Main clinical characteristics for the nonsmall cell lung cancer(NSCLC) and small cell lung cancer (SCLC) patient groups

Tumour response was assessed after the second cycle of first-line chemotherapy as complete remission (CR), partial remission (PR), stable disease (SD) or progressive disease (PD) according to RECIST (response evaluation criteria in solid tumours) 20. Progression free survival (PFS) is defined as the time interval (in days) between start of chemotherapy and documented progression (uncensored observation). In case no progression was documented, PFS was calculated until the last progression-free examination (censored observation) irrespective of whether that patient was lost to follow up or whether death occurred later. OS was defined as the time interval (in days) between start of chemotherapy and the documented date of death (uncensored observation) or, when date of death was unknown, the last date when the patient was still alive (censored observation).

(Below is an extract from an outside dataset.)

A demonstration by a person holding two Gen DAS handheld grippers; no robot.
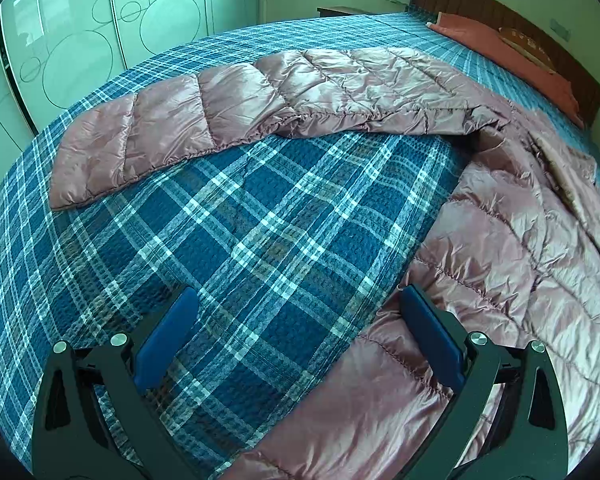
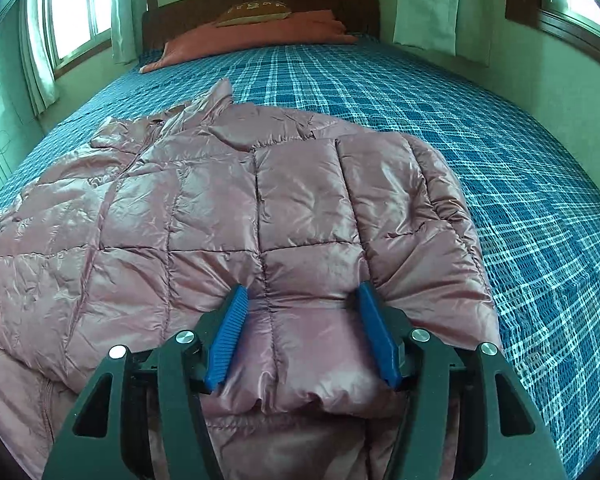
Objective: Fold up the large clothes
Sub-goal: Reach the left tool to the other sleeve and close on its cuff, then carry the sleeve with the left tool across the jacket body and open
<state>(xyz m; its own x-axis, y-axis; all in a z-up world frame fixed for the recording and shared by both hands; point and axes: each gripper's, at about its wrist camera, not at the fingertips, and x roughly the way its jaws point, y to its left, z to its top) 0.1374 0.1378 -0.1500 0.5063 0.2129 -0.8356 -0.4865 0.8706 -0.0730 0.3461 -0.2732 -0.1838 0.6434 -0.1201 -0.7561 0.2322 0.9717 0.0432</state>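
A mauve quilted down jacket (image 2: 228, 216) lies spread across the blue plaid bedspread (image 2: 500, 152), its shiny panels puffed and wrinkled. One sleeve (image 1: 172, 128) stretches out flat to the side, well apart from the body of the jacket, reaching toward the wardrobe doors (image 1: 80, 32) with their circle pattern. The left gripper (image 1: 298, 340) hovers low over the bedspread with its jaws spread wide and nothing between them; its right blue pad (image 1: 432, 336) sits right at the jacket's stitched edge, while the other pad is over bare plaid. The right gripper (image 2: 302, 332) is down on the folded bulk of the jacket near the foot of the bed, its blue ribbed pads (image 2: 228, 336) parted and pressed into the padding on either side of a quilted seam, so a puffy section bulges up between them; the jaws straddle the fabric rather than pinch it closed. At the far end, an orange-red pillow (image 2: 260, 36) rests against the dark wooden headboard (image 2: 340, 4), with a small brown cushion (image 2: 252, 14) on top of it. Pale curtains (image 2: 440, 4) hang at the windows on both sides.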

60% of the 187 NSCLC cases died during the observation period, the median OS time was 410 days (95% CI 353–514). The median PFS time was 216 days (95% CI 189–251), and the median observation time was 812 days (95% CI 499–1120). 63% of the 161 SCLC patients died during observation, the median OS time was 405 days (95% CI 347–557). The median PFS time was 271 days (95% CI 239–314), and the median observation time was 777 days (95% CI 648–838). All participants signed informed consent forms and most study subjects completed a self-administered questionnaire with detailed information on pre-treatment, smoking habits and occupational exposure. The study was approved by the ethical committee of the Medical Faculty of the University of Heidelberg (Heidelberg, Germany) (Ref.-Nr.199/2001). Blood samples were collected prior to chemotherapy.

DNA extraction

Buffy coat from 5 mL venous blood in EDTA was archived at -80°C. Genomic DNA was isolated using either the QIAamp DNA blood midi kit (Qiagen, Hilden, Germany), or by an automated DNA extraction protocol on the MagNA Pure System (Roche, Basel, Switzerland) according to the manufacturer's instructions.

Genotyping

For the detection of the polymorphisms MMP3 6A-1171 5A, MMP12 A-82G and MMP12 A1082G, assays using fluorescence-based melting curve analysis (LightCycler480) were designed (shown in table 2⇓). Each PCR with a final volume of 10 μL was performed in 96-well plates (Roche, Mannheim, Germany) with ∼20 ng of genomic DNA as template. After 2 min of 95°C initial incubation, 45 subsequent cycles of 5 s at 95°C, 10 s for annealing at 56°C and 15 s at 72°C for elongation were carried out. Concentrations for the multiplex reaction for MMP12 A-82G and MMP12 A1082G genotyping were 1× PCR Buffer, 5 mM MgCl2, 200 μM dNTPs, 0.5 U Qiagen Polymerase, 0.7 μM forward primer (A-82G), 0.2 μM reverse primer (A-82G), 0.1 μM forward primer (A1082G), 0.7 μM reverse primer (A1082G) and for all four probes 0.2 μM each. Concentrations for MMP3 6A-1171 5A genotyping were 0.1 μM forward primer and 0.5 μM reverse primer, 2.5 mM MgCl2, 1× PCR buffer, 200 μM dNTPs, 0.5 U Taq Polymerase (Eurolone, England) and both probes 0.2 μM each. All primers and probes (TIB MOLBIOL, Berlin, Germany) are detailed in table 2⇓.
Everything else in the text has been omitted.